"Seeing Stars" by Jude Potts
- roifaineantarchive
- 2 days ago
- 3 min read

Remember the night we fell in love? A pebble beach under us, stars above. I leaned in to kiss you and tasted beer and sea salt. Lying on a tartan blanket, you told me no one ever kissed you in a way that made you feel like you were falling, and flying, and spinning all at once. We saw a shooting star that night. Do you remember, Stella?
You told me the shooting star was an omen. We were meant to be. I woke the next morning with the corona of your blonde curls tickling my nose, breathing in your salt-tang, sun lotion scent. I longed to trace the constellations of freckles on your shoulders, but didn’t want to wake you and break the spell.
I found our shooting star the next day. It was nothing but a star-shaped plastic, helium-filled balloon, its scrunched-up silver foil shell already flaking and faded, the helium half gone, its string snagged in a tree. I never told you that, did I?
Your bags and boxes gradually filled my damp little studio. Your lotions and potions cluttered the tiny shower room where I heard you retch and gasp every morning. Too early for that galaxy of cells, swirling and splitting in your belly to be mine. Did you think I didn’t know? You wanted me to believe, so I believed. Because I loved you. I never believed that lie, just the happily-ever-after I wished for on a plastic star-shaped balloon skittering across the sea on a night breeze. You, me, and a tiny nebula of life.
I climbed the tree and unhooked the string, rescued our shooting star. Even though it was plastic, it was real to me.
You ate banana and bacon sandwiches in bed. I doubled my hours and bought a crib, saved for a deposit on a bigger place, carried you over the threshold like the bride I promised to make you. Did you have your fingers crossed when you said yes? Or did you mean it, just for a little while?
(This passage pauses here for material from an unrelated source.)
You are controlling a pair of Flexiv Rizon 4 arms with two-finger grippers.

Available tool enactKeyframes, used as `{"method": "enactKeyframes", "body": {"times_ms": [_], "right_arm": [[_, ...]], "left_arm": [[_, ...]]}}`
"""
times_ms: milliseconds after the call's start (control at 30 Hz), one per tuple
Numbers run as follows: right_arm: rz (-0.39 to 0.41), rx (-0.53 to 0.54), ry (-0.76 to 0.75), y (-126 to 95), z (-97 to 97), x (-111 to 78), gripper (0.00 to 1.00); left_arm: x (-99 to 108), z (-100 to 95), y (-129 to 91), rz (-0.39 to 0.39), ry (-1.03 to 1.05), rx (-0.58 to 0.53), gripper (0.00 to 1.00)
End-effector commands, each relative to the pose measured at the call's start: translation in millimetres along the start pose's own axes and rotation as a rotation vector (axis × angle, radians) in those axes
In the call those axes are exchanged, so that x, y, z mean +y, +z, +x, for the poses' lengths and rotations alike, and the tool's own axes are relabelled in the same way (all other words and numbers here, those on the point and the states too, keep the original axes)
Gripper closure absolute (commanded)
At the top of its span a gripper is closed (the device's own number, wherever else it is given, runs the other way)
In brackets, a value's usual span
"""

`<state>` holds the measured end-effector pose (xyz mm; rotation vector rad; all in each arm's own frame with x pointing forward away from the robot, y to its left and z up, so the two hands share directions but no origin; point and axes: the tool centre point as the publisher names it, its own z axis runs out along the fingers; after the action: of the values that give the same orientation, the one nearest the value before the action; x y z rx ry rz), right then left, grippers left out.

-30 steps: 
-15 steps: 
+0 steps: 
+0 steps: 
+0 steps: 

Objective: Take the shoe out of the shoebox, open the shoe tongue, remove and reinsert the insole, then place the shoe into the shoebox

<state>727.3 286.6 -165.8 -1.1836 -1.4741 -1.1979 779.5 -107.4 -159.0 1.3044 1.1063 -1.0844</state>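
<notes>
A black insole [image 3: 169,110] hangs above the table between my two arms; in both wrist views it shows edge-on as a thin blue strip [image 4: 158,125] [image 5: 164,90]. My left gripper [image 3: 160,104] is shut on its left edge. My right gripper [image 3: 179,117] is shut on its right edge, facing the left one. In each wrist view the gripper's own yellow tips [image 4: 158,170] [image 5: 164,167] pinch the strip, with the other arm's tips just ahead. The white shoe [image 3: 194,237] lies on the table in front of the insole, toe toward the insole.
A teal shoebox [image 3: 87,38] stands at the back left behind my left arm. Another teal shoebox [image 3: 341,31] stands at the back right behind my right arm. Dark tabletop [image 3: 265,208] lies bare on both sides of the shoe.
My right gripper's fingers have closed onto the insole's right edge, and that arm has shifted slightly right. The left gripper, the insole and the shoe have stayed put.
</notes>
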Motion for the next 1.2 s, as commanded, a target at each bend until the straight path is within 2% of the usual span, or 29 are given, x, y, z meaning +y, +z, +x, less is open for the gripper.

I kept that deflated balloon in my box of treasures. Your number; a neon lipstick scrawl on a paper napkin. A photo of you, round-bellied in denim dungarees, yellow paint smudged on one cheek, the day we decorated the nursery. The promise ring I gave you. Every memory feels like a plastic shooting star.
I bought a star-shaped plushy the day Astrid was born. I cradled her while she slept, my heart a starburst of love. You were as distant as the Milky Way. Exhausted, I thought, but there were already light-years between us.
Astrid was three when you left, but you’d started slowly slipping away long before; whatever feelings you had for me deflating like that tatty old balloon. You took your potions and pots, your sun lotion and shoes. You slammed the door behind you and drifted off, buffeted by unseen breezes. Astrid, in her play pen, hugged her plushy and gave me a twinkling smile. My true north star.